Gus (Michael Constantine) and Maria (Lainie Kazan) discover they were never properly married in the church. Gus thinks it will be an easy fix, but Maria is hesitant, rethinking her life in service to the restaurant and to Gus as a wife. Eventually, everything rights itself until the actual ceremony where Gus and his friends show up drunk. Disgusted, Maria leaves him at the altar and makes several valid points, questioning the value of marriage to Gus. In nearly the same breath, with out any work or apology from Gus, she decides her thankless work is all ok because she loves him; besides, she’s old and who else could she possibly find? Maria compromises, settles, and it's played as a romantic event, when in reality it’s incredibly bleak and very disappointing.

Other conflicts seem shoehorned in just to be resolved. Gus and his brother have held each other in disdain since Gus moved to the U.S. fifty years prior. The resentment is deep seated and has stewed over oceans for decades, but when Gus’ brother shows up for the wedding their issues evaporate in the only scene they share together.

What was the point? Why bother building the tension if only to cut off its feet? The quarrels, disputes, and disagreements are not solved nor worked through, they’re just suddenly OK for some indiscernible reason. The writing is lazy, confusing, infuriating, and lacks any humor. Jokes are telegraphed or just flat and lack any surprise.

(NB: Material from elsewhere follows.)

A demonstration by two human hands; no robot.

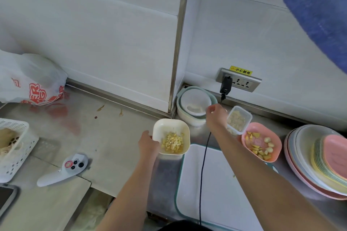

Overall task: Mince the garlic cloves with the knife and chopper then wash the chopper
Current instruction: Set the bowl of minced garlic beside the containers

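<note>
My left hand grips the left rim of a cream square bowl that holds chopped yellowish pieces, lifted just past the far corner of the white cutting board. My right hand reaches to the back, its fingers curled and pinching the right rim of the white bowl on top of a nested bowl stack. A clear tub of peeled garlic cloves stands to the right of that hand. A pink bowl holds cloves and yellow chunks. No knife or chopper is in view.
A black cable runs from the wall-socket plug across the board. Stacked plates sit at the right. At the left are a white basket, a plastic bag and a white handheld controller.
</note>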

I didn’t expect a heavy drama to sink my teeth into. I don’t require a deep analysis of how marriage is better for men than for women. I don’t need monologues as to why being independent is important. However, if you present these to me, I do expect you to explore them and actually consider them with a bit of consequence and to make me feel like these conflicts matter in the context.

MBFGW2 is the cinematic version of Easter’s cruelest candy, the hollow chocolate bunny. I expected a light, sweet romantic film full of laughs and large characters, wrapped in the warmth of family, but when the surface was cracked, there was nothing inside.